Yet another question for Mortgage brokers

Hi all,

Just recently came across a post which suggested that as a way of lowering spendings/costs, one could consolidate personal debt into their PPOP mortgage.
I was wondering if lenders in general would allow the following:
Lets assume a house is advertised at 350k (we'll assume market value is also 350k). If I managed to negotiate it down to 320K, would lenders lend the full 350k, or would I have just contributed to a lower market value of this property?
The reason i'm looking for the extra 30k is to consolidate personal debt into this mortgage...(therfore improving my serviceability...)

I guess the bottom line question is, would lenders lend only up to the lower of the contract/valuation price?:(

Any feedback will be appreciated.
 
Hi LeeF

In the example you have given you have asked two main questions:

(Q1) Will the lender lend to valuation or to the purchase amount as written in the Contract of Sale

(A) Depends: If you buy and settle within the 'same market' - deemed to be within about 90 days and twelve months, it would take extraordinary circumstances, for example, a 'favourable purchase' for the lender to accept the higher amount as the value of the security

(Q2) Can you borrow more than the value of the property

(A) Depends: For most lenders (well, those which offer 100% loans), 100% is the absolute maximum.

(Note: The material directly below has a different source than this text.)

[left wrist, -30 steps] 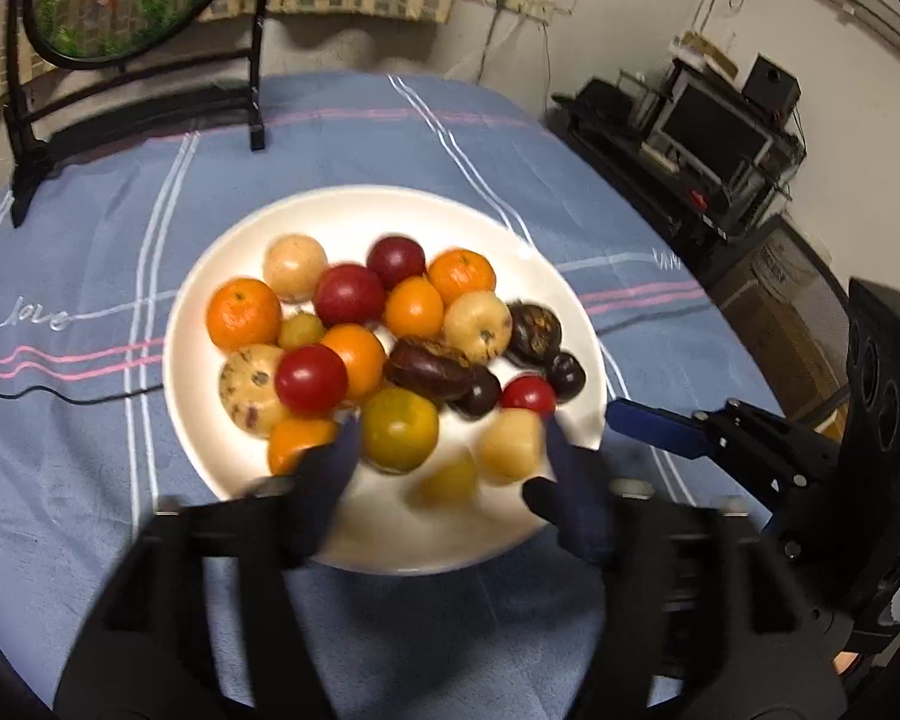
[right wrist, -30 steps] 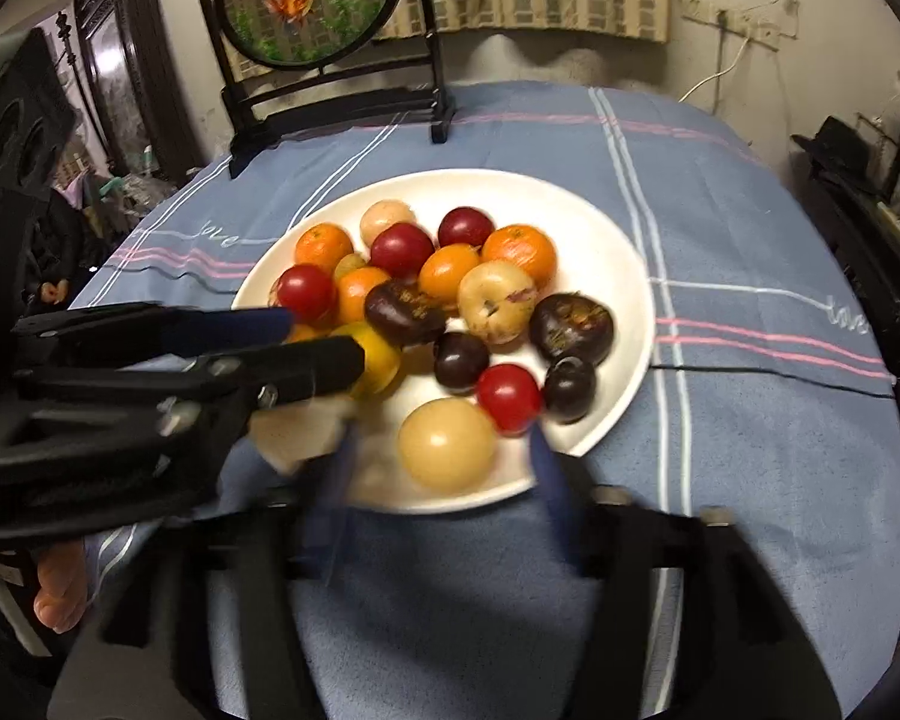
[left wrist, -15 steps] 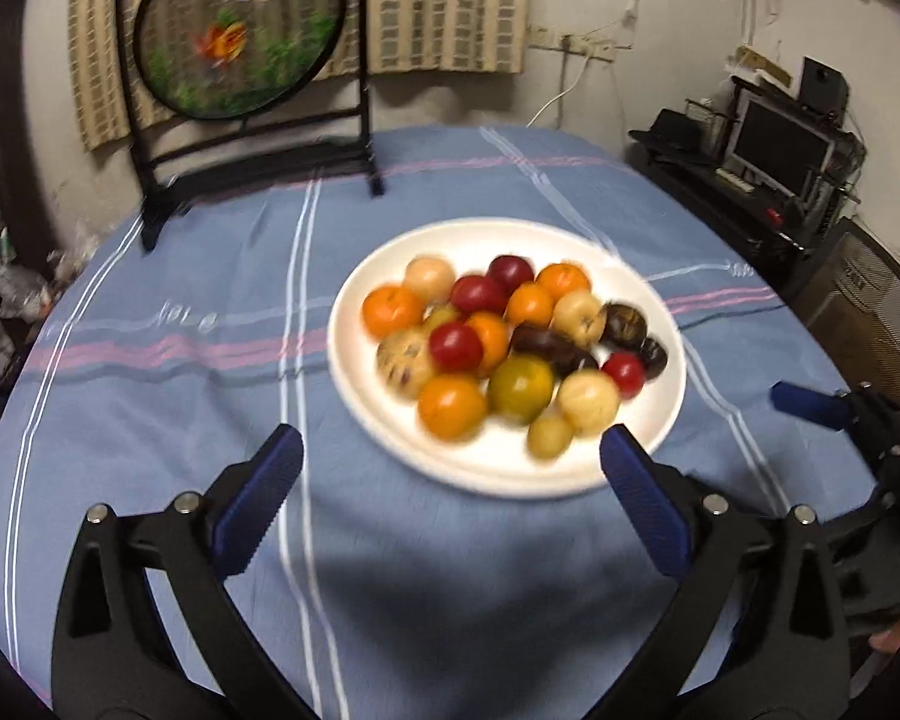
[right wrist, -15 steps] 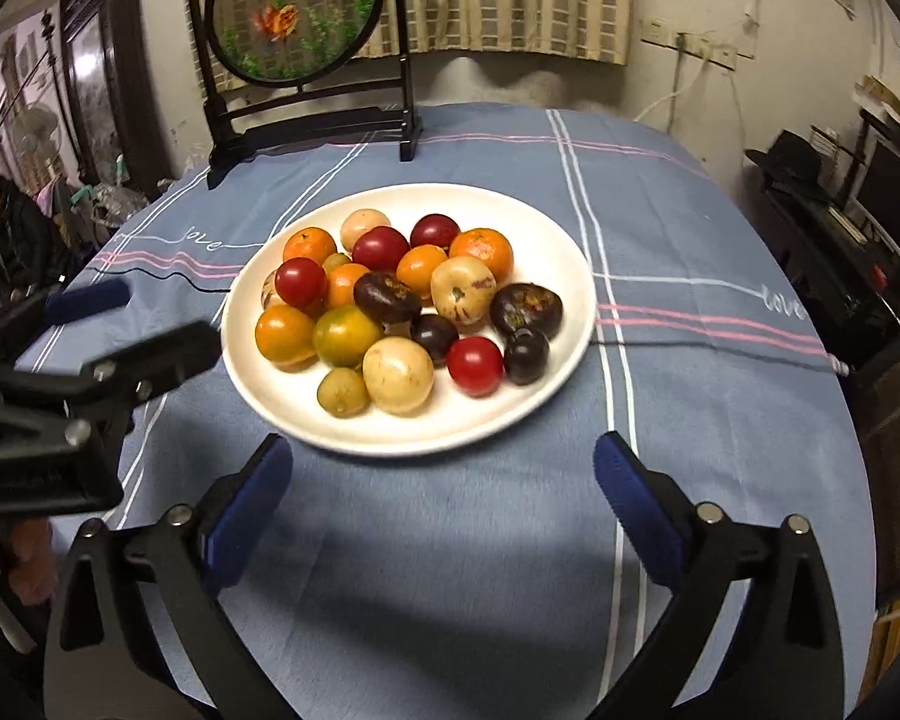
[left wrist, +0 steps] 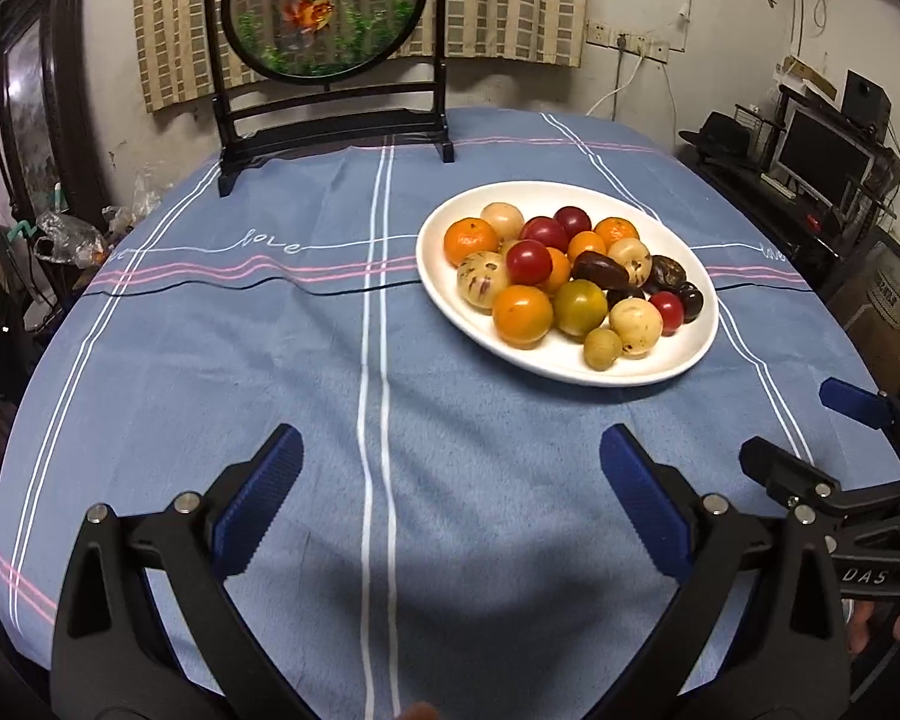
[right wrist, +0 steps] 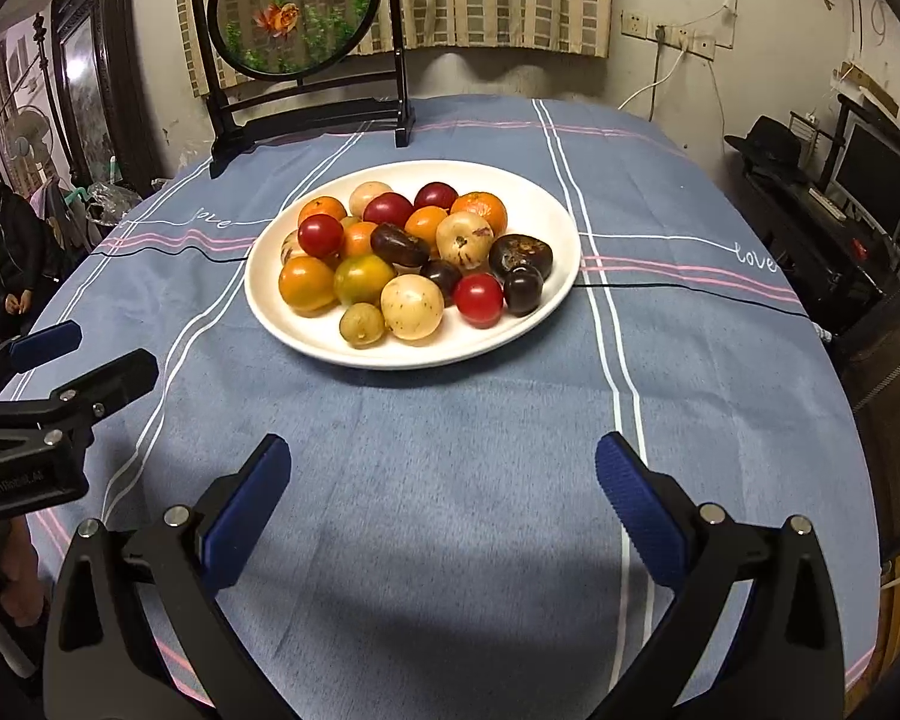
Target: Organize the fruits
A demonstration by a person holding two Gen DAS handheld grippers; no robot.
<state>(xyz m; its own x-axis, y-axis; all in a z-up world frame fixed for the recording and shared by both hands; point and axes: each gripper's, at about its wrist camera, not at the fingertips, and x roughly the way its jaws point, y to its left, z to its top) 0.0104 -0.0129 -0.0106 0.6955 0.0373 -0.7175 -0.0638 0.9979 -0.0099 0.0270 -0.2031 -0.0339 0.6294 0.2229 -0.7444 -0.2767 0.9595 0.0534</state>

Some lenders will lend to 106% of the purchase price but will not allow consolidation of debt in that extra 6% as that is for stamp duties and usual purchase costs only.

If you have another security or a family guarantee situation whereby another property (not owned by you) is also available, those lenders which offer family guarantee lending will often allow some debt consolidation up to a maximum of 100%, or up to 105% to allow for stamps etc.


However, if what you are really asking is 'how do I increase serviceability' then save up cash reserves but do not pay more than you are contracted to do on your consumer loans.

That way, you will be accumulating Genuine Savings (which belong to you, anyway) and when you are ready to apply for a home loan you will be able to have your cake and eat it, too!

Plus, your Genuine Savings wins you a better mortgage insurance rate, so it's a win-win situation!

Cheers

Kristine
 
There are 1 or 2 Commercial style lenders who do still advance on residential securities and lend against valuation rather than purchase price.

In saying this you have to ask yourself I am better off with 106% of purchase price or 80% of valuation.

Guess it all depends on the market but i think PP will win out every day.
 
Thanks Kristine & Richard for your replies.

I may not have been clear enough, thus implying that I was trying to improve my serviceability...
I am currently renting. My original plan is to save up a deposit for the next 8-12 months and purchase an IP. The reason I posted my question was, I thought I might be able to purchase a PPOR soon rather than an IP and perhaps consolidate my existing consumer debt into that PPOR loan (using the above scenario). That way I thought the X amount of dollars could go into the PPOR mortgage rather than to a separate loan (and take some pressure off the cashflow). Otherwise the original plan is to buy IP and hold, build equity, refinance and repeat. Somewhere down the line (probably 5-7 year) buy my PPOR.

Thanks anyway for your input.:)

Cheers
Lee
 
Aware of 1 lender that will do 100% loan & 10K unsecured on a visa card charged at home loan rates.

Also 1st March is the new shared equity scheme being released.

80% loan and 20% with NO interest charged whatsover but you share some of the profit or loss when you sell.